By Andrea Cordle
A Grove City councilwoman may have been a victim of swatting.
According to the Federal Bureau of Investigations, swatting is a hoax call to 9-1-1 to draw a response from law enforcement and emergency services.
Grove City councilwoman Maria Klemack-McGraw said last week she was sitting in her backyard relaxing after a trip out of state. While outside, she heard emergency sirens getting closer. She said she was shocked when an ambulance and police cruisers showed up at her home.
Klemack-McGraw said an officer asked her if she or anyone in her home called 9-1-1.
“It was obvious it was a prank,” said the councilwoman.
Grove City Division of Police Chief Steven Robinette said the emergency call originated out of Franklin County from a wireless phone. He said the number was generic and they were only able to track the cell tower it came from.
Robinette said the call came in as an unknown emergency. He said in that case, the dispatchers are not sure if the call is medical or criminal in nature. Robinette said it is procedure to send at least two uniformed officers and a medic.
“It is a shame to waste the time of our emergency workers,” said Klemack-McGraw. “Their services could have been used elsewhere.”
The FBI learned of this phone hacking scam in 2008. The perpetrators manipulate technology to make it difficult for police to trace the original number.
According to the FBI, there has been a recent trend of so-called celebrity swatting, where the victims are well known actors or musicians.
Robinette said the incident at the councilwoman’s house is the first time he has heard of this happening in Grove City.
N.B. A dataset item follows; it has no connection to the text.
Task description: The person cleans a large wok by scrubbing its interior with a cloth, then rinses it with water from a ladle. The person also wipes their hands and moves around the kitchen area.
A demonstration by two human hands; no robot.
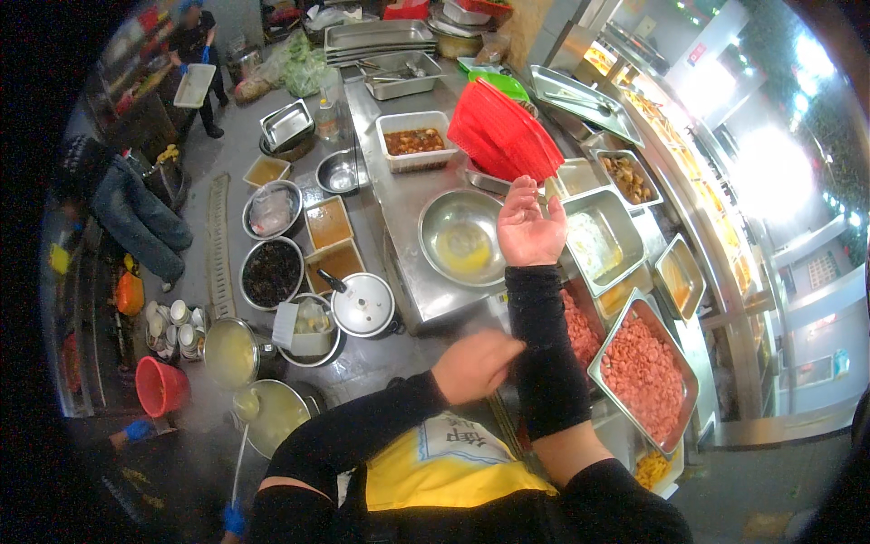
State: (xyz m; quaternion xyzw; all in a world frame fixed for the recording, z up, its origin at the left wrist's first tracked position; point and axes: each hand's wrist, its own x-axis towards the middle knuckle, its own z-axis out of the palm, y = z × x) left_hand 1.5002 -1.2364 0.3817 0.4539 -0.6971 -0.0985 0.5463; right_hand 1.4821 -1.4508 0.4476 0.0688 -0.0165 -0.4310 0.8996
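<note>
My right hand (533,224) is raised palm up, fingers slightly curled and holding nothing. It overlaps the right rim of a steel mixing bowl (435,228), which has a little yellow liquid inside. My left hand (476,367) is blurred, with its fingers bent beside the black sleeve (540,326) on my right forearm; whether they grip the fabric is unclear. Just beyond my right hand, stacked red plastic baskets (503,129) lean at a tilt. To its right sits a steel pan (632,248) with pale residue. My yellow apron (414,483) shows below.
A metal tray of pink meat pieces (642,374) lies at right. A white tub of red-brown stew (414,139) stands behind the bowl. On the left floor are a pressure cooker (363,306), several basins and a steaming pot (272,421). Another person's blue-gloved hand (234,518) holds a ladle (239,469).
</note>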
He said he is not sure if this was a prank or some kind of communication mixup.
“We are taking this seriously,” said Robinette.
The police chief said a bogus call to 9-1-1 is a waste of police resources and it could put citizens and responders at risk.
He said those emergency workers could have been needed in a real emergency. He also said the medics and officers are racing to the scene with sirens, which could lead to a traffic accident.
“Any time the sirens are on, there is a risk,” said Robinette. “There is always that potential.”
Reporting a false alarm is a misdemeanor. Robinette said depending on the situation, the person who made the hoax call could also face charges of inducing panic.
If caught and prosecuted, the person responsible could face a maximum jail sentence of six months and a $1,000 fine.